Le Sarkozy nouveau

Voici venu, avec la rentrée prochaine, le temps des vœux et des bilans à l’aune desquels chacun souhaite la bonne année à l’autre, rituel familial, sociétal autant que politique. La tâche est particulièrement difficile pour le Président de la République qui sort d’un Automne pourri conclu par une décision du Conseil Constitutionnel retoquant la taxe carbone, mesure emblématique de l’écologie politique présidentielle. Pour le journaliste Gérard Courtois, «tout a contribué à réinstaller l’image d’un président impatient et brouillon, imprudent ou fanfaron».

 

Dans ce tout, est mêlé un ensemble de couacs, de polémiques et d’erreurs d’appréciation, marquant souvent la fin de la première moitié de mandat quand l’impopularité vient se lover dans l’après état de grâce : lapsus sur les «coupables» du procès Clearstream, candidature du fils Jean à l’EPAD, épisode de facebook relatant la présence de Nicolas Sarkozy à Berlin le 9 novembre 1989, fronde des élus locaux contre la réforme des collectivités et de la fiscalité locale, provocations du “Président Copé” et gaffes du Ministre de la Culture, indisciplines (calculées ou pas) de Rama Yade.
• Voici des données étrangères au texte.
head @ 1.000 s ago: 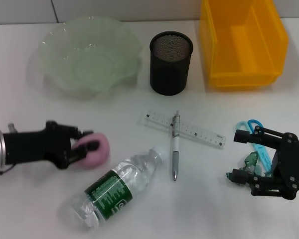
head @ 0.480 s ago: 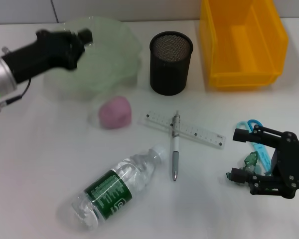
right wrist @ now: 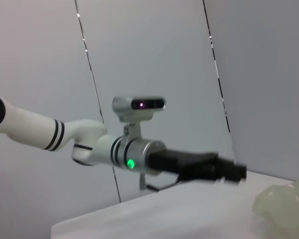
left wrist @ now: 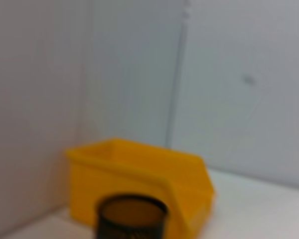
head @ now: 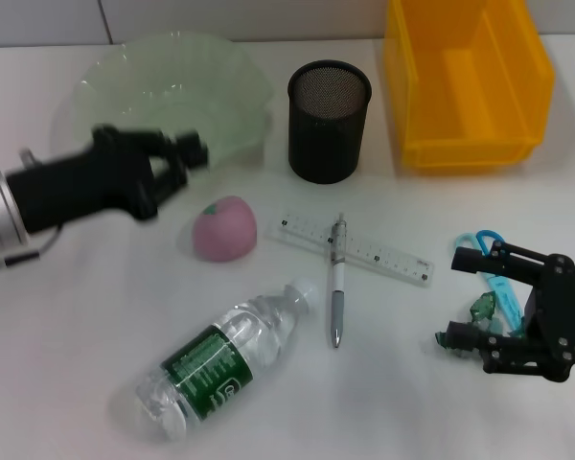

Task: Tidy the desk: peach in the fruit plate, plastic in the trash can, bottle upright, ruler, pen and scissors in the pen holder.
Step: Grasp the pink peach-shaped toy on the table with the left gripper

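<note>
While the peach (head: 225, 228) sat clamped in the left gripper (head: 187, 153) at lower left a second ago, it now lies loose on the desk (head: 67, 316) at centre-left, just below the fruit plate (head: 172, 86), not in it. Half a second back the arm was up over the plate with the peach already on the table; now it's back down beside the peach, motion-blurred, fingers apart from it. Can't tell whether they're spread or closed. Reads as a failed drop: peach step not done, likely needs a regrasp.

Right gripper (head: 470, 335) unchanged at lower right, over the scissors (head: 487, 273) and green plastic (head: 481, 307); grip state unclear. Bottle (head: 225, 359) still lying down; ruler (head: 383, 254) and pen (head: 337, 283) outside the pen holder (head: 329, 120). Trash can (head: 465, 81) at upper right.
</note>
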Controlling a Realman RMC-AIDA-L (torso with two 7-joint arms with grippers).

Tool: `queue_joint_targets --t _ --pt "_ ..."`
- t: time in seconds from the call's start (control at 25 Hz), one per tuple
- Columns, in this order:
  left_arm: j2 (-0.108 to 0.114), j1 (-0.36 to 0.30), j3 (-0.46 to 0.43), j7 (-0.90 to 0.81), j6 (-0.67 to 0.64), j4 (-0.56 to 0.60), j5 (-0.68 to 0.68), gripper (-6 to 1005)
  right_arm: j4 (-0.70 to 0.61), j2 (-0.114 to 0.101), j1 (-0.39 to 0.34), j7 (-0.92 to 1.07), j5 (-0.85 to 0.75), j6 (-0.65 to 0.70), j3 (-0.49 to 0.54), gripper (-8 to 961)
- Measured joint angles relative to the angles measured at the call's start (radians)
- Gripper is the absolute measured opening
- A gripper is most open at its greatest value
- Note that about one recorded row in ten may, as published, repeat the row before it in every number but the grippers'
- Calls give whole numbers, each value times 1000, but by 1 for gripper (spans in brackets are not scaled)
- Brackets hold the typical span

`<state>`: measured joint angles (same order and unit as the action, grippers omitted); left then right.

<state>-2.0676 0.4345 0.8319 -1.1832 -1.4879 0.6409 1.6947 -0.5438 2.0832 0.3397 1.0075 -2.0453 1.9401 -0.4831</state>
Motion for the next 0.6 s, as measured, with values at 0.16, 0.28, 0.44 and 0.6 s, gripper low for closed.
queue_joint_targets --t 0.16,0.28,0.44,0.6 --pt "-3 -28 121 16 52 15 5 118 1 0 9 0 2 -1 -2 835" --pt "-4 -28 168 17 117 10 5 218 1 0 12 -1 2 -5 -6 834" --pt "-6 -24 244 15 201 6 4 399 13 0 11 -1 2 -9 -4 834" --pt "-7 -22 280 9 246 3 3 565 15 -1 9 -1 2 -10 -3 834"
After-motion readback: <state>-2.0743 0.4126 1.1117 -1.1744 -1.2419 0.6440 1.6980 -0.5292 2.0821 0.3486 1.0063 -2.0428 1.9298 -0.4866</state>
Autant d’éléments qui, chaque fois surmédiatisés donnent de l’État et de sa conduite une impression d’absence de maîtrise et de “bateau ivre” conforté par les sondages (deux Français sur trois ne lui font pas confiance ou n’approuvent pas son action) mais contesté par le volontarisme présidentiel, l’activisme souvent bienvenu sur le plan international, son énergie incontestable et sa détermination minérale.
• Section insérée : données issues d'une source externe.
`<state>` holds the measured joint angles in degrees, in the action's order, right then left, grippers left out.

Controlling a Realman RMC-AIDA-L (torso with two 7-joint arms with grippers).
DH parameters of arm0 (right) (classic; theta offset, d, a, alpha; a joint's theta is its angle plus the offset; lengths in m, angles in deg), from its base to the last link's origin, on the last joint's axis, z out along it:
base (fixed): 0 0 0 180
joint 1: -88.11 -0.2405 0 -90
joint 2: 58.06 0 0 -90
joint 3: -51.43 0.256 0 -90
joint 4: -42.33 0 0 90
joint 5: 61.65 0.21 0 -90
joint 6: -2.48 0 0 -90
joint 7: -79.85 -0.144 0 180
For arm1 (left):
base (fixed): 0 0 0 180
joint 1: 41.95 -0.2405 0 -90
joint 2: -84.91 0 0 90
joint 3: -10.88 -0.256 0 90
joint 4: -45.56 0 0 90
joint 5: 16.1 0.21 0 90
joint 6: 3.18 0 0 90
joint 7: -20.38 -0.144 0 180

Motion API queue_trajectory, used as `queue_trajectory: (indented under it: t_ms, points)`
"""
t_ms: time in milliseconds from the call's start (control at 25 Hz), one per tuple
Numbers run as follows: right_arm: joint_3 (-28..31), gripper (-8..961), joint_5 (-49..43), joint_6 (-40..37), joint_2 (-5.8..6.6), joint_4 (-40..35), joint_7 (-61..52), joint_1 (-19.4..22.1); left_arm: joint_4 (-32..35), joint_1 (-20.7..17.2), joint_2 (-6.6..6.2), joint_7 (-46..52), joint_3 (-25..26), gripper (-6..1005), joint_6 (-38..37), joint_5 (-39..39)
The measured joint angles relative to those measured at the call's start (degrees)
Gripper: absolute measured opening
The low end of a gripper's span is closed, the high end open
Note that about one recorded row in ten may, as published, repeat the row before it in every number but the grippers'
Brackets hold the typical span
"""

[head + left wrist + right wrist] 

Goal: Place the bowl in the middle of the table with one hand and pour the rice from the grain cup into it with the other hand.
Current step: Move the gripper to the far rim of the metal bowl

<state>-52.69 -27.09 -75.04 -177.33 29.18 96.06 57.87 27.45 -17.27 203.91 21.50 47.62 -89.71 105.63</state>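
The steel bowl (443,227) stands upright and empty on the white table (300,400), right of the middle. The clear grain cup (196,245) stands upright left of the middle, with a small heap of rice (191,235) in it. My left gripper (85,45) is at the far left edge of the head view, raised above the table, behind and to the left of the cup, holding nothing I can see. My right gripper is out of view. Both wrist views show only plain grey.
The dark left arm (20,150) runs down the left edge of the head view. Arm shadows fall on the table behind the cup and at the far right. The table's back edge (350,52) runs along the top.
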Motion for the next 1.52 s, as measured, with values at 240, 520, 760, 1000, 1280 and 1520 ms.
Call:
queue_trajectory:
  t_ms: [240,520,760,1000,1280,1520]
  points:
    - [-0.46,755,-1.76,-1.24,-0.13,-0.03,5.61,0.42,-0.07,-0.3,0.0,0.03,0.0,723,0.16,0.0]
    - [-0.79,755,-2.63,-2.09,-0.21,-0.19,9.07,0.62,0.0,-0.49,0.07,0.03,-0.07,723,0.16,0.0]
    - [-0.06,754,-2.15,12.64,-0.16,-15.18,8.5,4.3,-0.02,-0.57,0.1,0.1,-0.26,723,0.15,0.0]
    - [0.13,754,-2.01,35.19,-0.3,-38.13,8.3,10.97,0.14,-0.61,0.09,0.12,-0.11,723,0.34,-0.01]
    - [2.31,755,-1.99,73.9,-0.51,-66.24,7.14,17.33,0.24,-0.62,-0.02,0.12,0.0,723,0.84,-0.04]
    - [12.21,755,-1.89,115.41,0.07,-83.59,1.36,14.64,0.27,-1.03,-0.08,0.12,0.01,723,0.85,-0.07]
Que peut faire le Président pour garder la main en ce début d’année 2010, alors que les élections régionales, la réforme des retraites et la possible remontée du Front National constituent les inconnues du paysage politique immédiatement contemporain ?
Le Professeur Dominique Reynié formule une hypothèse : «Il lui faudrait recomposer en profondeur son discours politique. Il s’est laissé enfermer dans un discours seulement réactif et anxiogène par rapport au réchauffement de la planète, à la grippe A/H1N1 et à la crise économique. Ce discours très négatif est contre-nature par rapport à ce qu’il semble être lui-même et c’est un contre-pied par rapport à la fonction présidentielle qui est une fonction de puissance et de sens». Et de considérer que Sarkozy doit redéfinir «un discours d’action et de sens positif posant les éléments d’une France nouvelle dans un monde nouveau».
Trouvera-t-on ce discours dans la nationalisation des élections régionales, dans l’accompagnement parlementaire de la nouvelle taxe carbone, dans la préparation du prochain G20 ? Le Chef de l’État fera-t-il appel, à la fin du débat sur l’identité nationale à la geste et à la sémantique gaulliennes, ainsi qu’à la monarchie républicaine et à la personnalisation du pouvoir des temps gaulliens ? Accompagnera-t-il ce discours d’action et cette France nouvelle d’un nouveau Premier ministre et d’un autre gouvernement plus ramassé se plaçant ainsi dès le début de la troisième année de mandat dans la “guerre de succession” que le quinquennat présente déjà sur le plat du paysage politique ?
La longue et rituelle séquence des vœux de début d’année tracera les contours de la nouvelle donne du Sarkozysme : de sa capacité de réaction, de sa force de mobilisation, de son intuition des options à choisir dépendront sa réussite politique et la préparation du temps des présidentielles à venir.